However, I think this is independent of the CLI change, that needs to
be saner no matter how we solve cross-compilation. I still believe
that the CLI could have different ways of detecting target properties
(triple, flags, config files) but all of them should plug into the
same common infrastructure, ie. arch + feature flags to -cc1.

cheers,
--renato

Our experience with the FreeBSD ports tree is that things that require changing a build system are difficult.

David

I know... :frowning:

--renato

This is one of the worst parts about the Clang CLI for cross compilation at
the moment. I'd really like, if we're changing the CLI, to allow users to
remove it. For example, if I specify -march=armv7-a, it *shouldn't* need me
to put "-target arm" before it to work!

Good lord, that's horrendous!

*shrug* it's that or we start figuring out how to make -arch work on
all hosts to all targets. (Hint: Not possible without a triple)

i.e. if you specify -march=armv7-a what OS do you want? You could say
that you want the same OS that you're on I guess, but...

-eric

Hi James,

I understand the annoyance from ‘-target’. I can do something around this to override triple from ‘-march’, but the trouble is how to define default value for OS and ABI? Now I can give 2 solutions:

A. Get OS and ABI from host triple. For example, If host triple is “x86_64-unknown-linux-gnu”, then using ‘-march=armv8-a’ without specifying ‘-target’ will give ‘aarch64-unknown-linux-gnu’.
B. Use “unknown” value for OS and ABI. Then ‘-march=armv8-a’ equals to ‘-target=aarch64’, which represents ‘aarch64-unknown-unknown’.

For solution A, it can bring convenience to user running same operation system on host and target device, but also introduce uncertain “environment flag” to command line, which may cause confusion when migrating build system to other OS.
For solution B, it seems more reasonable. But I doubt this kind of triple is really useful.

Do you have any good idea?

Regards,
Kevin

*shrug* it's that or we start figuring out how to make -arch work on
all hosts to all targets. (Hint: Not possible without a triple)

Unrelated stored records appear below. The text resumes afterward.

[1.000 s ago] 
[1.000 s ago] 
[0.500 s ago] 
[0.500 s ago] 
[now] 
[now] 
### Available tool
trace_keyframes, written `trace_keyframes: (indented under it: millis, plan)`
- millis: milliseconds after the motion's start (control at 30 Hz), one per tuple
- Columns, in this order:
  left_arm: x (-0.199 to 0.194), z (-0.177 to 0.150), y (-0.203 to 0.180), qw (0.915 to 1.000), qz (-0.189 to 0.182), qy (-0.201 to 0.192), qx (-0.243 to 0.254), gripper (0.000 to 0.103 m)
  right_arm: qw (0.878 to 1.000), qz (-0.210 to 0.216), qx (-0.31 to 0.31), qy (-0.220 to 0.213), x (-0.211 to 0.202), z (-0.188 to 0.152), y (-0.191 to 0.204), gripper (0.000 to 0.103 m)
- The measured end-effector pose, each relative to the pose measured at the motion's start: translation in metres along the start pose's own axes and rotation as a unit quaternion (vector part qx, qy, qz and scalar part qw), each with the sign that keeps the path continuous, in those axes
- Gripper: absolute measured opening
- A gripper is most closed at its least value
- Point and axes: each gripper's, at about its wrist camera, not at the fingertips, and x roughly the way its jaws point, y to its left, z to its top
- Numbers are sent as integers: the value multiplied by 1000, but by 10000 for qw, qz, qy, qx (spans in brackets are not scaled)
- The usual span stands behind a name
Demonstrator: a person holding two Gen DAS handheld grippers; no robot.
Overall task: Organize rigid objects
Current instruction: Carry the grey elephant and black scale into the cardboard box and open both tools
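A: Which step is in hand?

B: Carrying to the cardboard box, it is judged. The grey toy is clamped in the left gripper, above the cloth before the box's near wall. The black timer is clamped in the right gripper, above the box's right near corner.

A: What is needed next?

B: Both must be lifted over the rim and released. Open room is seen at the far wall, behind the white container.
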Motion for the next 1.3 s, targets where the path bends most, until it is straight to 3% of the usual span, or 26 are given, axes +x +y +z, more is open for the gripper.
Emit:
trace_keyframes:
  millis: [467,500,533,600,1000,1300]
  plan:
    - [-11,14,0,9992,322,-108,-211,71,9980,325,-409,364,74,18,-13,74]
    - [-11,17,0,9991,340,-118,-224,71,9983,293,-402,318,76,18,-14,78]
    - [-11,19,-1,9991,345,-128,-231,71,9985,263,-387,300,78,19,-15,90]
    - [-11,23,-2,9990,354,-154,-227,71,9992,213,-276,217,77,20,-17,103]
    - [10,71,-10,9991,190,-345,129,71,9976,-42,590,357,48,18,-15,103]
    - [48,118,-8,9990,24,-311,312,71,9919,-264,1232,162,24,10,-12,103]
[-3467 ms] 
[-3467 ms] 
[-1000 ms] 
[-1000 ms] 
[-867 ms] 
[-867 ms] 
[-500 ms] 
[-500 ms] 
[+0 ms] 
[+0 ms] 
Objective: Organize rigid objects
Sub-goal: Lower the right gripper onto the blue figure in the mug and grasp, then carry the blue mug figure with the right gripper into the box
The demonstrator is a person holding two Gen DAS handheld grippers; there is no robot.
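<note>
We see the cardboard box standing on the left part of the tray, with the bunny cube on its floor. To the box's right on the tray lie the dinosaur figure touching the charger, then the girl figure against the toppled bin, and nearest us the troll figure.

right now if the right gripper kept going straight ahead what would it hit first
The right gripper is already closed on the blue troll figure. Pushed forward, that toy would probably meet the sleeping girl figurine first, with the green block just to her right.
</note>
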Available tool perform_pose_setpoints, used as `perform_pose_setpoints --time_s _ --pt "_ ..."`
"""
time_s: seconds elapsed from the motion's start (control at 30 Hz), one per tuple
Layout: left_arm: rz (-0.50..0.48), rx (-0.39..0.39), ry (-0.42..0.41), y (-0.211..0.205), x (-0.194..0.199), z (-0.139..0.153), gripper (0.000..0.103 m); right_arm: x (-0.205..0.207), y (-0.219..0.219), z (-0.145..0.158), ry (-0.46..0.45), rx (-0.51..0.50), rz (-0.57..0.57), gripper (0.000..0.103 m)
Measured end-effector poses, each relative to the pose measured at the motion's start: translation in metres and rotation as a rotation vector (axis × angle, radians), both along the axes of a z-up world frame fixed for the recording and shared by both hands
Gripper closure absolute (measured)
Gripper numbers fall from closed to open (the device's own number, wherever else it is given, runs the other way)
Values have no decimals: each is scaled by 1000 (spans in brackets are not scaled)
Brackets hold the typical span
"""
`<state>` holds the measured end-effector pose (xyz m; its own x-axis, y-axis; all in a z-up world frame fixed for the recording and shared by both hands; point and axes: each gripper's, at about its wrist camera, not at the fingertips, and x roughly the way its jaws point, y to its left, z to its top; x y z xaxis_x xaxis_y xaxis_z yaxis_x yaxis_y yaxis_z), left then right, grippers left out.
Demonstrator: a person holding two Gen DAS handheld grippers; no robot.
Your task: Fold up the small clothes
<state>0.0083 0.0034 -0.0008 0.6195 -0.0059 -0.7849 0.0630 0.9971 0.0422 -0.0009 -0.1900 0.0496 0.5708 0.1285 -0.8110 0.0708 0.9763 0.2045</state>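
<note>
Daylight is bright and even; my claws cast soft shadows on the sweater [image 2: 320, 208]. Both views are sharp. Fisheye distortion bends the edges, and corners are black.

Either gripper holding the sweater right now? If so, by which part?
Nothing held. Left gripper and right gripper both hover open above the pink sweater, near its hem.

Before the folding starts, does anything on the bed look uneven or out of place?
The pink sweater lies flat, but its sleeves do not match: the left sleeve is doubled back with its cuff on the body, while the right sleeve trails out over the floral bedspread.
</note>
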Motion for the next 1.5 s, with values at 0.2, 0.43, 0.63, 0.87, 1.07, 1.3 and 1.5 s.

Everything is "possible". :slight_smile:

My view is that there are many poor solutions, like triples, but that
triples have already been abused so much that the other poor ones are
looking a little better. The legacy in triples makes dealing with edge
cases a lot harder.

i.e. if you specify -march=armv7-a what OS do you want? You could say
that you want the same OS that you're on I guess, but...

That's where it gets complicated... From x86_64 to x86, yes, I would
assume the environment is the same, but from x86 to ARM, I wouldn't.
To have that kind of logic on the triple parsing code would be
nefarious.

Another example is the case where "-triple armv7-linux-gnueabi -thumb"
becomes "-triple thumbv7-linux-gnueabi" within the driver, and
getArchCPU() returns "cortex-a8" in the first two times it's called
and "arm7tdmi" for the last, which end up being the CPU of choice.
This is a bug, yes, but it's a result of having triples being used as
input AND data structure AND output to -cc1 in the driver.

That's why I suggested to have a clean triple parser, that only parses
triples and produces arch+flags, which will then be passed to the
-cc1. David's configuration files could have the exact same effect and
even be pluggable on the driver in the same way the triple parsing and
-march+flags does. A GNU compatibility layer would also be easy to
implement that way, and be completely separated from pure-Clang
parsing, if that infrastructure would exist.

But I've seen the code that deals with flags and triples and it has
more hard-coded flag-guessing that lines of code, so I'm not sure
anyone would be willing to do that refactoring... :frowning:

cheers,
--renato

*shrug* it's that or we start figuring out how to make -arch work on
all hosts to all targets. (Hint: Not possible without a triple)

Everything is "possible". :slight_smile:

My view is that there are many poor solutions, like triples, but that
triples have already been abused so much that the other poor ones are
looking a little better. The legacy in triples makes dealing with edge
cases a lot harder.

This is where you choose simplicity rather than trying to lump
everything into a triple. -march and the various feature flags
can/should work on top of a basic triple to do everything.

-eric